Oct 15, 2020

Project update 9 of 20

10G Options & Performance

by Mathew M

10G CPU utilization when running as a bridge between two 10G machines with multiple simultaneous iperf3 flows - click to expand

You may have noticed in our campaign material we are very modest about the Ten64’s network abilities - we also hinted about future scalability using technologies such as DPDK, XDP, and AIOP.

Ten64 does 10G throughput today - but we believe there is quite some room for improvement since the Linux network stack doesn’t use the hardware as efficiently as possible.

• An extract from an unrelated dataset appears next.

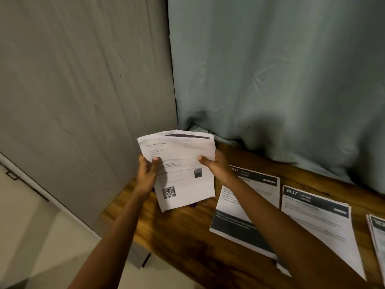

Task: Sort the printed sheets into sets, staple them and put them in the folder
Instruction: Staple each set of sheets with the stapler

What are my options for 10G on Ten64?

There have been a few comments about how Ten64 would be better if it was 8 x 2.5G or had more 10G ports. We would love to do that! However, we don’t think the 2.5/5/10GBase-T offerings on the market allow us to do that right now - and offer it for a price that would be acceptable.

There is some movement on 2.5GBase-T; since it works over existing Cat5e, there is more momentum behind it. With 5GBase-T and above, there are not yet enough options to ensure price competition in the market. To offer a hypothetical "8x2.5G" configuration, we would need a switch IC that offers multiple 2.5G lanes - a few of these exist, but not at a price point or in a form factor on the same magnitude as gigabit ones.

Here are your current options:

Use 10G SFP+ direct attach cables (or fiber)

This is the best option for connecting to 10G switches and servers and has very low power consumption. If your primary goal is to connect the the Ten64 to a nearby desktop or server, there are many SFP+ adaptors on the secondary market (such as the Intel X520) available quite cheaply.

A 10G direct attach cable - for short distances, these are the most cost effective and don't have the power/heat issues of other options

Use a 10GBase-T SFP transceiver

SFP transceivers are also widely available in the secondary market. For example, the Mikrotik S+RJ10 is a multi-rate SFP transceiver that supports 1G, 2.5G, 5G, and 10GBase-T SFP. It has internal buffers that allow it to work with a 10G interface on the board side, so that, regardless of the link partner rate, you don’t need to reconfigure Ten64 to expect a 1G or 2.5G SFP. In addition, it uses flow control to signal Ten64 not to supply packets faster than the connected client can handle.

A word of caution: 10GBase-T SFP’s tend to run quite hot. We have found they work most reliably in the upper SFP+ slot in the Ten64. Some manufactuers do not recommend using two of them stacked vertically. Please see our hardware compatibility list for more information.

Using a multi-rate 10GBase-T SFP module, Ten64 can talk to 2.5G and 5G Base-T clients - such as a laptop using a 5GBase-T adapter (QNA-UC5G1T) - click to expand

Can I route or bridge 10G on a Ten64 right now?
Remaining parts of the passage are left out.